### WHAT IS NEEDED
Within the lines below, find those that hold the string "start" and copy each one.

-- DATASET EXTRACT follows --

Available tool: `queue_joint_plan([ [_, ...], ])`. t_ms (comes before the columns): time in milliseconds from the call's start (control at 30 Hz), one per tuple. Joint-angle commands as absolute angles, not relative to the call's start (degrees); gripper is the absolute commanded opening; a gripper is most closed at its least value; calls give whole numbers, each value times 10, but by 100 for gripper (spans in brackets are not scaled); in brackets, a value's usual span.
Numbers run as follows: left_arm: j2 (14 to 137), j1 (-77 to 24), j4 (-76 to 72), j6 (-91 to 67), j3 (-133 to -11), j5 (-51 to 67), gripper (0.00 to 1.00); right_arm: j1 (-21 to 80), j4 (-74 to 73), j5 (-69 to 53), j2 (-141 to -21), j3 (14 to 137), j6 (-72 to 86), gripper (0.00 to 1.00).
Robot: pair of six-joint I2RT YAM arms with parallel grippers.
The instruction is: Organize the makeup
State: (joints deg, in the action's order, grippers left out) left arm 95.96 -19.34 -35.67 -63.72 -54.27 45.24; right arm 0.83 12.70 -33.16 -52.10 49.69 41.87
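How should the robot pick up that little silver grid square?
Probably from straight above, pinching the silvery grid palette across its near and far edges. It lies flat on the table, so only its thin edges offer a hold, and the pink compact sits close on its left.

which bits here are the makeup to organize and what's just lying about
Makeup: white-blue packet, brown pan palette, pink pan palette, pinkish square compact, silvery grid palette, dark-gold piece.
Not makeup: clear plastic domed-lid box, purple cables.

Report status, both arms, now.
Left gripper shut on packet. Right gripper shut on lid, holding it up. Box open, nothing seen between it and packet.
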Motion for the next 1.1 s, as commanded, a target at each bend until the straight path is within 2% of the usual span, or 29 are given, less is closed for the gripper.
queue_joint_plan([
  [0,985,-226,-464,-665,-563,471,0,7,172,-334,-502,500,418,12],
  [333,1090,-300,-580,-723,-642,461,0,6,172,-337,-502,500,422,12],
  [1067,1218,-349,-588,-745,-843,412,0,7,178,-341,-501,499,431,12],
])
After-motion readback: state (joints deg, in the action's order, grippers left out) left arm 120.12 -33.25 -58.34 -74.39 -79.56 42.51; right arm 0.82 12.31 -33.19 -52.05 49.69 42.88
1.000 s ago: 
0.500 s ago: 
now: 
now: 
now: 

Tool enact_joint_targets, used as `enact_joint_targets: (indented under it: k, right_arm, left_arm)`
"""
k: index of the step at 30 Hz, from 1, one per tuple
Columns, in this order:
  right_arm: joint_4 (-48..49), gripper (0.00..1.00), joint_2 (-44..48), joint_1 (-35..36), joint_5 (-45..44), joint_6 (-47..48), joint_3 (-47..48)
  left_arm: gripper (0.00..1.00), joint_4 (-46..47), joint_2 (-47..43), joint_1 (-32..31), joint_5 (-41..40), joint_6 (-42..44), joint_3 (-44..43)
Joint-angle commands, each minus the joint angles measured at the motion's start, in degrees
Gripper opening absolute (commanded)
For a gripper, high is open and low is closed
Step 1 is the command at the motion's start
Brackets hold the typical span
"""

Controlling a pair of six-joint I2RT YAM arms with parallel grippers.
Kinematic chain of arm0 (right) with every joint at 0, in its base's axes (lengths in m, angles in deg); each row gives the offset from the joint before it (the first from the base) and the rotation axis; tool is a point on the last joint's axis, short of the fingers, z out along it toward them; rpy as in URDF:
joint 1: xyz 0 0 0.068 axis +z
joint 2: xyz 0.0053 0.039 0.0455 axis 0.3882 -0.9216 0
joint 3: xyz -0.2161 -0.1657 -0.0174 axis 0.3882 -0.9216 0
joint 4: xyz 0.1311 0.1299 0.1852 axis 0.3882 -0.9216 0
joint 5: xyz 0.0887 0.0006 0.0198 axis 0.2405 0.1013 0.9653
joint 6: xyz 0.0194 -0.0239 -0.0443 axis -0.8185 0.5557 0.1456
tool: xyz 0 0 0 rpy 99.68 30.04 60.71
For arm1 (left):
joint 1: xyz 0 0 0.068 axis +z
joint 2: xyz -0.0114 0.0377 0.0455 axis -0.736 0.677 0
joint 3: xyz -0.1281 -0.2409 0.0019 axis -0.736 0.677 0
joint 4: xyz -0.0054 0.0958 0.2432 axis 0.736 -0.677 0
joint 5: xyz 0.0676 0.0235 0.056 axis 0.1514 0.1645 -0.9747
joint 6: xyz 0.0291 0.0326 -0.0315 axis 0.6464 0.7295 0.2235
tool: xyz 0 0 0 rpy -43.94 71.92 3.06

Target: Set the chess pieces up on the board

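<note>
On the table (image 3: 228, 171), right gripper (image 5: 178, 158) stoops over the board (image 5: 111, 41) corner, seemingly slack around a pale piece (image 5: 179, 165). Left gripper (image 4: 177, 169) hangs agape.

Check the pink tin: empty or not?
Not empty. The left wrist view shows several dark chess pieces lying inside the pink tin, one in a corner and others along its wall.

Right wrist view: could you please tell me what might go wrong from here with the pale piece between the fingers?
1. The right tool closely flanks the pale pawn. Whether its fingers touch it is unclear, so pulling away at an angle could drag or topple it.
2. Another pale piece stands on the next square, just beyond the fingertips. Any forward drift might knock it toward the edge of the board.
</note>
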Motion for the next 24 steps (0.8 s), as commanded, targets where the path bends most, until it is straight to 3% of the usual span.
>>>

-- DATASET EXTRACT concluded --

### WRITTEN SOLUTION
Available tool: `queue_joint_plan([ [_, ...], ])`. t_ms (comes before the columns): time in milliseconds from the call's start (control at 30 Hz), one per tuple. Joint-angle commands as absolute angles, not relative to the call's start (degrees); gripper is the absolute commanded opening; a gripper is most closed at its least value; calls give whole numbers, each value times 10, but by 100 for gripper (spans in brackets are not scaled); in brackets, a value's usual span.
Joint-angle commands, each minus the joint angles measured at the motion's start, in degrees
Step 1 is the command at the motion's start

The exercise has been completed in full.